To perform computations in parallel, you need to be able to perform the following tasks:

  • start processes and wait for processes to finish
  • schedule processes on available processors
    • exchange data between processes and synchronize access to common resources

    In the Mathematica environment, the term processor refers to a running Mathematica kernel, whereas a process is an expression to be evaluated.

MathLink

Underlying parallel computation in Mathematica is MathLink. This is a general and flexible interface for programs to communicate with Mathematica. It is a fundamental component of Mathematica and is used extensively in Mathematica itself. One common mode of operation is for different components of Mathematica to communicate using MathLink, which is exactly how parallel computation uses MathLink.

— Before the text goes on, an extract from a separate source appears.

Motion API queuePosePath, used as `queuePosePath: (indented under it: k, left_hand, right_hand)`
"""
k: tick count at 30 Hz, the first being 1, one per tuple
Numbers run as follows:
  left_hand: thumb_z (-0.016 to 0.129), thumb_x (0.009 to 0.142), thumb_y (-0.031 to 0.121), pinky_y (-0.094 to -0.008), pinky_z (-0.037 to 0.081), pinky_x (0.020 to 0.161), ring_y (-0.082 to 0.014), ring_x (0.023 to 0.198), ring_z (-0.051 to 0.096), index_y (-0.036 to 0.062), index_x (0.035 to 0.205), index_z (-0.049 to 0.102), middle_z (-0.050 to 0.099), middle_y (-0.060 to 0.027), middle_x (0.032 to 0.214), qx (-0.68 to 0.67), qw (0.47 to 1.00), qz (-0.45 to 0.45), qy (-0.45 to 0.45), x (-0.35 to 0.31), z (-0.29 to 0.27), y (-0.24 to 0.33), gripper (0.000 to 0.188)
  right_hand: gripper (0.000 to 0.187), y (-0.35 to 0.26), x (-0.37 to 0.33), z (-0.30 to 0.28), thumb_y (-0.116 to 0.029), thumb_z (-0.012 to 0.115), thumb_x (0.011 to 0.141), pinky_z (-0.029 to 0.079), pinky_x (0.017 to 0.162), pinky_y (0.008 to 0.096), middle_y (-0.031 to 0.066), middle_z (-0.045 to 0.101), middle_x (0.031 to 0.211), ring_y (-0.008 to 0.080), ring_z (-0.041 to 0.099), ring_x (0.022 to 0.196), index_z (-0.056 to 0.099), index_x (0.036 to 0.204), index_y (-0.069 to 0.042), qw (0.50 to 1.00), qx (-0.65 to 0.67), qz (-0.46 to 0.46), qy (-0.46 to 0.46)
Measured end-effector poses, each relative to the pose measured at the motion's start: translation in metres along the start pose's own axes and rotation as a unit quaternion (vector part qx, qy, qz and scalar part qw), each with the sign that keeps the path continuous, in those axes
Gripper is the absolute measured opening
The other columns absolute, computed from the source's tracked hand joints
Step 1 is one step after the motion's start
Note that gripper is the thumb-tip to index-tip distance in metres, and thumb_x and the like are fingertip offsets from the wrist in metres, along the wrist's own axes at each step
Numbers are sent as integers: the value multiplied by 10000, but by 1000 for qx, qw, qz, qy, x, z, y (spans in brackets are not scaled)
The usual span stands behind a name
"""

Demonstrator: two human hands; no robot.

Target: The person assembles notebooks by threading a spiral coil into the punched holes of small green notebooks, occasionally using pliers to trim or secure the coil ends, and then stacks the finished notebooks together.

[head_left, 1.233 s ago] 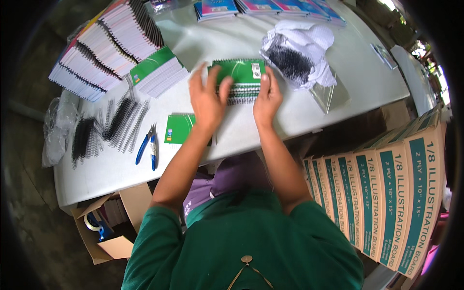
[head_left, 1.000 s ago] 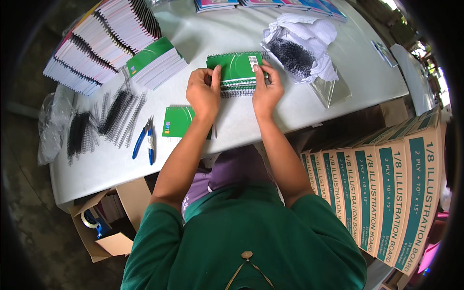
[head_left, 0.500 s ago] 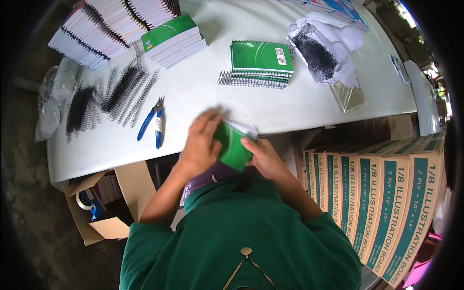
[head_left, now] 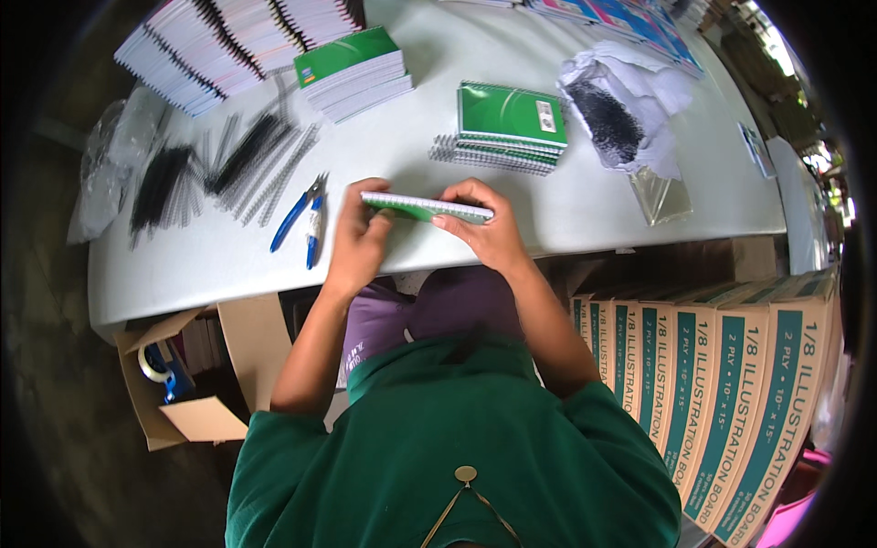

MathLink provides some core features, it is platform and architecture independent, it works both locally and across the network, it can transmit anything that Mathematica can represent, and it provides an interface for controlling Mathematica. These are all features that are key to parallel computation, allowing local and network communication between both homogeneous and heterogeneous networks, and allowing transmission of both data and programs.

Connection Methods

Mathematica can run parallel workers in a number of different ways, locally on the same machine or remotely on a network. In addition, the network might be a homogeneous grid controlled by some dedicated management application, or it might be a heterogeneous grid. To run in these situations, Mathematica needs to launch parallel workers and then communicate with them.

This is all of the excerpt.